Morning Thanks

Garrison Keillor once said we'd all be better off if we all started the day by giving thanks for just one thing. I'll try.

Tuesday, June 12, 2018

Huis bezoek--ii


I dropped in on a country church in south central Nebraska two years ago now, a lively bunch of Mennonites who'd come to the region 150 years ago, fresh out of Russia--German-speaking pacifist believers, men and women who lived hard lives out of sod houses and kept rigorous by hard work and prayer. Lovely people really. 

The building was a brick fortress, as well-kept as the cemetery next door. Many country churches in the upper Midwest today are handful gatherings of old folks singing along with an silver-haired organist doing her best on something by Fanny Crosby. 

Those Nebraska Mennonites were anything but: lots of families, lots of kids; lots of old people too, but a lot of life. It seemed to me that people actually loved each other. May not have always liked the guy in the next pew, but were committed deeply to each other. 

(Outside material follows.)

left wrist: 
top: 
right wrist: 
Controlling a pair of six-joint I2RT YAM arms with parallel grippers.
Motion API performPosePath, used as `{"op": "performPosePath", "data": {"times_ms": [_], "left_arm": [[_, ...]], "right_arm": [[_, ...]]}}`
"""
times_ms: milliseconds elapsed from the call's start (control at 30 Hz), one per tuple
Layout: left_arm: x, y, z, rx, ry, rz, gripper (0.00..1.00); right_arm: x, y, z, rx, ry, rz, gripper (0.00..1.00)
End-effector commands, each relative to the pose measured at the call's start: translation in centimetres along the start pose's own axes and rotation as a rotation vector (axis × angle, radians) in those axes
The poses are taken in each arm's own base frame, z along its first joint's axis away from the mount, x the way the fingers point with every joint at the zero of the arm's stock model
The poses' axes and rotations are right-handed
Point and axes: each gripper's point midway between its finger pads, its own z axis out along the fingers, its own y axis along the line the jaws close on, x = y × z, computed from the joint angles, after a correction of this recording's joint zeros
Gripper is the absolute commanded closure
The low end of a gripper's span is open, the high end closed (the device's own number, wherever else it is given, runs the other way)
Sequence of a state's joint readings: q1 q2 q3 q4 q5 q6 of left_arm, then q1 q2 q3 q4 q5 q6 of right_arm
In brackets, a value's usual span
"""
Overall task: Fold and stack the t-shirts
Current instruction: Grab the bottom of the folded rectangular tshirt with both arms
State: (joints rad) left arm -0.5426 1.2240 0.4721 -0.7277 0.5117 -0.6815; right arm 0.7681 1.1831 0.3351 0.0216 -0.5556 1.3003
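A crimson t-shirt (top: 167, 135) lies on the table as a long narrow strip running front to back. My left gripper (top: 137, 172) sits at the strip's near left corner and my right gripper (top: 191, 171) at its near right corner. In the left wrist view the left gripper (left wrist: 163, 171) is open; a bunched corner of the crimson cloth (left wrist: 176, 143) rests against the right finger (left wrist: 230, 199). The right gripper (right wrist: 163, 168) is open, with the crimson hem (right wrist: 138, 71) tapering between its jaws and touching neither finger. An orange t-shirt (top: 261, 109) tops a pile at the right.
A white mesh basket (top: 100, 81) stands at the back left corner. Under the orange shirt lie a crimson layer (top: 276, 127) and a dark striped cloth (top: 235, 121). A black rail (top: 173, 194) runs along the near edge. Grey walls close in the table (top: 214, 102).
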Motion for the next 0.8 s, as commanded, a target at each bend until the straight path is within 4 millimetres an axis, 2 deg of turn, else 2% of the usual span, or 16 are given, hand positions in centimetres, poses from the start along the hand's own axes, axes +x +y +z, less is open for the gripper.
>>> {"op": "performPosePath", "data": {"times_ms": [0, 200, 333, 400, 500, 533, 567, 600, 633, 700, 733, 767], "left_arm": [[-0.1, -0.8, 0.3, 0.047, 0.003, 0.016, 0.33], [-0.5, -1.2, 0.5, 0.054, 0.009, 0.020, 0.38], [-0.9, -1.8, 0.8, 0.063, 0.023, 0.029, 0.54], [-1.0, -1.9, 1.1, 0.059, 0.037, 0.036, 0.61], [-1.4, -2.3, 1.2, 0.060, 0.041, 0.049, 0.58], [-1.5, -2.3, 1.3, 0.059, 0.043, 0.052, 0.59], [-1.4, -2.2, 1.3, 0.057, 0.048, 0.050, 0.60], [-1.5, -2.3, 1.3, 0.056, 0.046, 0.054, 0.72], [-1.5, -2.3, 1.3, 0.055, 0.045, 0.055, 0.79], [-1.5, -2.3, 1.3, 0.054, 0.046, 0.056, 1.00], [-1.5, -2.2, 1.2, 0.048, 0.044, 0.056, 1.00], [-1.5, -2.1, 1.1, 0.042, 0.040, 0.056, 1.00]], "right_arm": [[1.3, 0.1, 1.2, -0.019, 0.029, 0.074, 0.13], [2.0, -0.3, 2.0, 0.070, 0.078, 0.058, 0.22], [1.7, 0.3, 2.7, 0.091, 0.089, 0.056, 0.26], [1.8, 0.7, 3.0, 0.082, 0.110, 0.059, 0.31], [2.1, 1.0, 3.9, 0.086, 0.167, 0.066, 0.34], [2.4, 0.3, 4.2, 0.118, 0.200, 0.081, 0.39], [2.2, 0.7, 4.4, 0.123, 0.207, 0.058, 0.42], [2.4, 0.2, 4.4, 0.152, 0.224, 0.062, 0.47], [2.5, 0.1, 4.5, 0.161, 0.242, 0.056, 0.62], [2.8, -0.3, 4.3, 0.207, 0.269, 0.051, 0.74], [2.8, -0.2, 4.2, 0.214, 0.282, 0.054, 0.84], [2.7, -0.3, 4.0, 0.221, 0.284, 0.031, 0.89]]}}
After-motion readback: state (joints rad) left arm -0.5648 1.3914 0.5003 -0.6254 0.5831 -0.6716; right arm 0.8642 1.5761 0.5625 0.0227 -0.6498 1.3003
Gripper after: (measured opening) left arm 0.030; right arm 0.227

No one spoke to me at that church. I got the complimentary handshake, but no one asked me my name or where I was from. 

I was given the complimentary handshake at Baldwin CRC too, but once again little else. I may have been the only stranger in their midst Sunday morning. All tolled, not that many congregants were thronging. 

I'm not one of those who think a church should be graded solely on the basis of its friendliness. I don't doubt that a half-century ago, when those two old pastors I respected sat on these same pews, no one would have asked me my name either. 

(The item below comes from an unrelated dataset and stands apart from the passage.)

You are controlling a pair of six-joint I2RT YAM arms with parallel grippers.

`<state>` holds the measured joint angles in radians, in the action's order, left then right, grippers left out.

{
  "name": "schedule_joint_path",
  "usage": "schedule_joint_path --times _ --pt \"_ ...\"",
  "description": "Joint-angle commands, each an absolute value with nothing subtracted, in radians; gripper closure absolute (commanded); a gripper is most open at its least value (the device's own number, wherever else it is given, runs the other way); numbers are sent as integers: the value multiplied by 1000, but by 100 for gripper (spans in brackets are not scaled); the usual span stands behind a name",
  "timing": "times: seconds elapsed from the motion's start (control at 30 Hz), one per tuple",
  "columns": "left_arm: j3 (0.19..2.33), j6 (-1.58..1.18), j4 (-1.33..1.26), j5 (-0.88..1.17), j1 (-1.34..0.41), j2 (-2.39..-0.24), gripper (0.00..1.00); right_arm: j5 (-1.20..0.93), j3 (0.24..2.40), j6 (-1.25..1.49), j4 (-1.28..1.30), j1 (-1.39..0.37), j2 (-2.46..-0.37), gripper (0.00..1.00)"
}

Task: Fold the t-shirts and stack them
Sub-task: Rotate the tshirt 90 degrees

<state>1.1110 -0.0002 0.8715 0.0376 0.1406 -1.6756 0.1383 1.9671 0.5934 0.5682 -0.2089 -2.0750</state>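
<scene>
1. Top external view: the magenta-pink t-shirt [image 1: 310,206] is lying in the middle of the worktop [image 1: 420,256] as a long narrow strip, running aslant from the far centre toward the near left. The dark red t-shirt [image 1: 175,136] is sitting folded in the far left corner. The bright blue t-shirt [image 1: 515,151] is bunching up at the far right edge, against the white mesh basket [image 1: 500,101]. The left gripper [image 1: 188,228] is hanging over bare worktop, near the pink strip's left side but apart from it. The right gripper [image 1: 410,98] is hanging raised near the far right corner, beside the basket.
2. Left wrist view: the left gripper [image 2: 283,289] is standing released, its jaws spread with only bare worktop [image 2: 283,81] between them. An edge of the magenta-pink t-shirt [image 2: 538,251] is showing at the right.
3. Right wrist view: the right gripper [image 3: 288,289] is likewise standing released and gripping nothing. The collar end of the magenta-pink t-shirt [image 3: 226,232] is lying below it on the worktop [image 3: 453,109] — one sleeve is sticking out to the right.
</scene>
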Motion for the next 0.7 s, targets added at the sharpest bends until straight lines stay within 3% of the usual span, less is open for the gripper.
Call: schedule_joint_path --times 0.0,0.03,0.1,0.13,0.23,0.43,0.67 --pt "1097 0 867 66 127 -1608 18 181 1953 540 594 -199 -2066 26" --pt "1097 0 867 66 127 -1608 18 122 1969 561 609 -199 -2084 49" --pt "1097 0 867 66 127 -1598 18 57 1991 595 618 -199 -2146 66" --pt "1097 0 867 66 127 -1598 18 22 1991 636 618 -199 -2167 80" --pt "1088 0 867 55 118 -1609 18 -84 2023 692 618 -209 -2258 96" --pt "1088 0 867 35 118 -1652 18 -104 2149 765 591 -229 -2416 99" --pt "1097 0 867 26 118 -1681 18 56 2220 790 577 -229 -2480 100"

But that no one even tried to talk to the old bald guy in the red shirt does create a perception that's hard to fend off--to wit, that the people lack the vital human trait of curiosity. The Mennonites didn't speak to me because they were speaking to each other; the place was alive, even though they seemed to miss altogether the stranger within their gates. But the church at Baldwin, significantly smaller, just didn't seem as vital. 

Country churches in the upper Midwest struggle. Once upon a time there were more families on the land surrounding Baldwin CRC, and each of those families had a dozen kids. Once upon a time, ethnicity bound life so tightly that some, I'm sure, thought wooden shoes a straight jacket. Once upon a time a vital, dynamic community of immigrant people surrounded that old country church, the community which birthed those two preachers I knew and respected. 

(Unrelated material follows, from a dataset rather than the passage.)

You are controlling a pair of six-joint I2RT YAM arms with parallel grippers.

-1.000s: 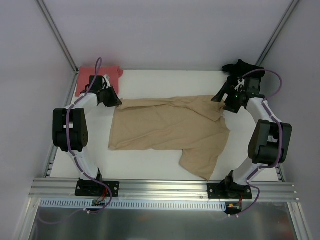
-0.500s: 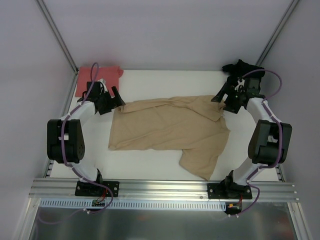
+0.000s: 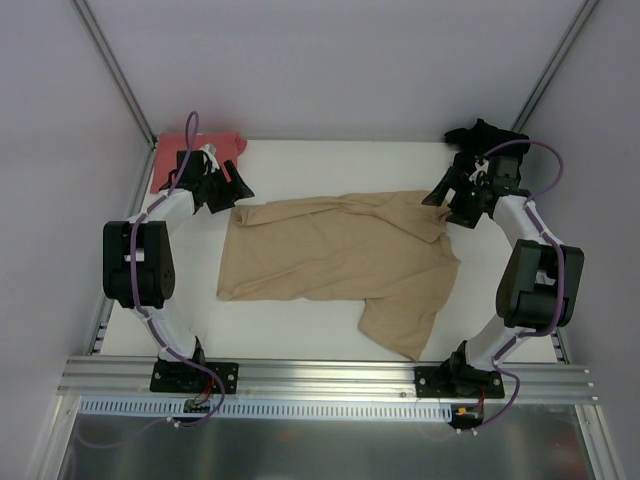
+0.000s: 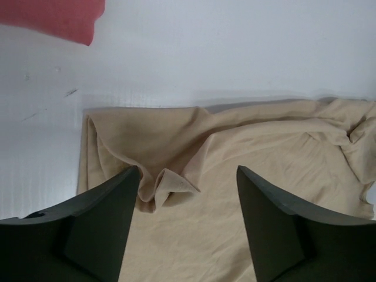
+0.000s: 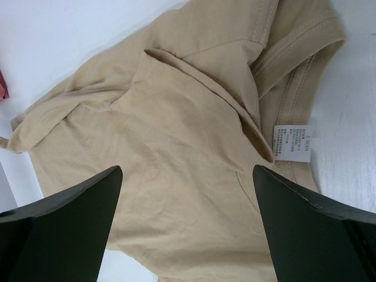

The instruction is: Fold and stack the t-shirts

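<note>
Tan-beige cloth lies mid-table: in the top view I see the tan t-shirt (image 3: 335,255) spread on the white table (image 3: 300,335), one sleeve toward lower centre. At its upper left edge the left gripper (image 3: 232,190), and at its upper right the right gripper (image 3: 440,195), both have jaws apart, grasping nothing. Only the left wrist view shows a small pucker (image 4: 170,185) in the cloth. Only the right wrist view shows the white label (image 5: 292,144) by the collar. Farthest back, the salmon-red t-shirt (image 3: 205,150) lies upper left. The black t-shirt (image 3: 480,132), upper right, appears in the top view alone.
</note>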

But where there were once six or eight families, today there are only two--maybe only one. Old McDonald's kids gave up on farming generations ago. Ethnicity withered. A way of life once thought separate from the "Americans" all around has now largely been assimilated, and that's not all bad. 

The church was half-full Sunday. Maybe members were off to their cabins, but I'm guessing it's always only half-full because it's difficult to sustain vitality when the community is wilting for reasons that have far more to do with demographics than theology or dedication. 

There's a silver Psalter in the rack, but everything's on a screen. Two young women were the praise band. Half the songs were to me unfamiliar. One man, up front, raised his arms, in celebration that was far easier for him to feel than it was for me. The visiting preacher was good and strong, I thought. There just wasn't much vitality. 

Maybe I should have stayed for coffee, for fellowship. I would have loved a tour of the neighborhood, loved to know where those two preachers grew up, know a bit more about farming amid all those woodlots. 

I didn't race to the door. I wasn't first out into the parking lot. But didn't feel much desire to join those who stayed in the fellowship hall because up until that point I'd really not felt much fellowship at all.

This Sunday, maybe it would be different. I was nothing more than a drop-in. 

Baldwin CRC sits in a low spot between slowly climbing hills on either side.  You can see the old church in the middle of the building additions the people have made through the years, and I like that, a church that keeps a hold of its history. 

I rode around for a while, thinking maybe there was a ghost or two lingering, a marker I might locate to note where Ted Wevers once combined corn. 

Life is not over by a long shot at Baldwin CRC, and I don't mean all of this to be a dirge. Good, good people care and care deeply about Baldwin CRC. I saw some of them on Sunday, I'm sure.

But I'm guessing that, from down there below, it's an uphill struggle.